§ Try it
A verbatim repeat of the lines below is required, with the pictures removed.

§ Dataset content

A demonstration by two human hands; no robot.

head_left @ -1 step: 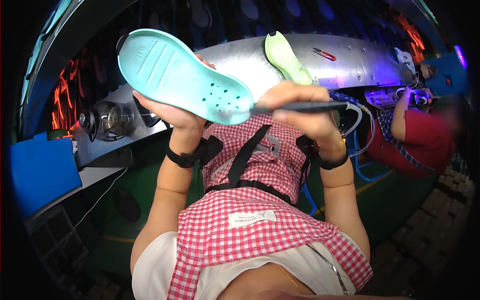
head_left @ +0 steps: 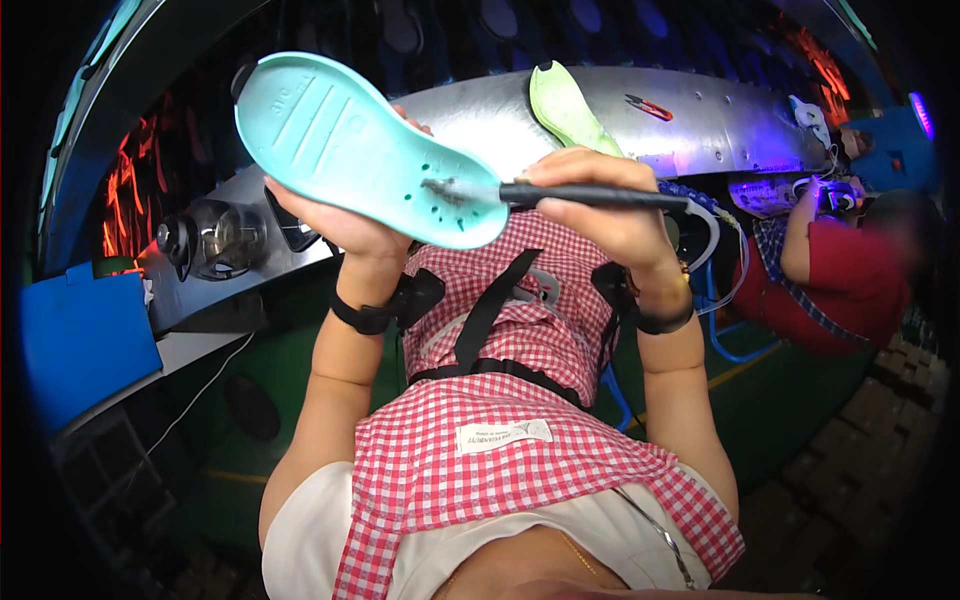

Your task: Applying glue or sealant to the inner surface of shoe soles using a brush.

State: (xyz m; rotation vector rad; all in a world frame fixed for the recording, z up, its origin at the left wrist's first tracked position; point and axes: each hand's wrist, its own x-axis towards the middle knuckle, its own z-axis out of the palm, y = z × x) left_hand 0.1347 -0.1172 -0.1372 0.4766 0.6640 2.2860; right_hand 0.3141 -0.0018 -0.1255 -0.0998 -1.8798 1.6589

§ Answer to the exercise
A demonstration by two human hands; no robot.

head_left @ -1 step: 
head_left @ +0 steps: 

Your task: Applying glue or sealant to the inner surface of shoe soles using a brush.

State: (xyz m; rotation vector rad; all in a world frame fixed for the recording, z up, its origin at the left wrist's first tracked position; point and axes: each hand's wrist, its own x-axis towards the middle knuckle, its own z-axis out of the palm, y = z × x) left_hand 0.1347 -0.1172 -0.1372 0.4766 0.6640 2.2860; right_hand 0.3141 -0.0018 -0.1255 -0.0998 -1.8798 1.6589

The output requires nothing else.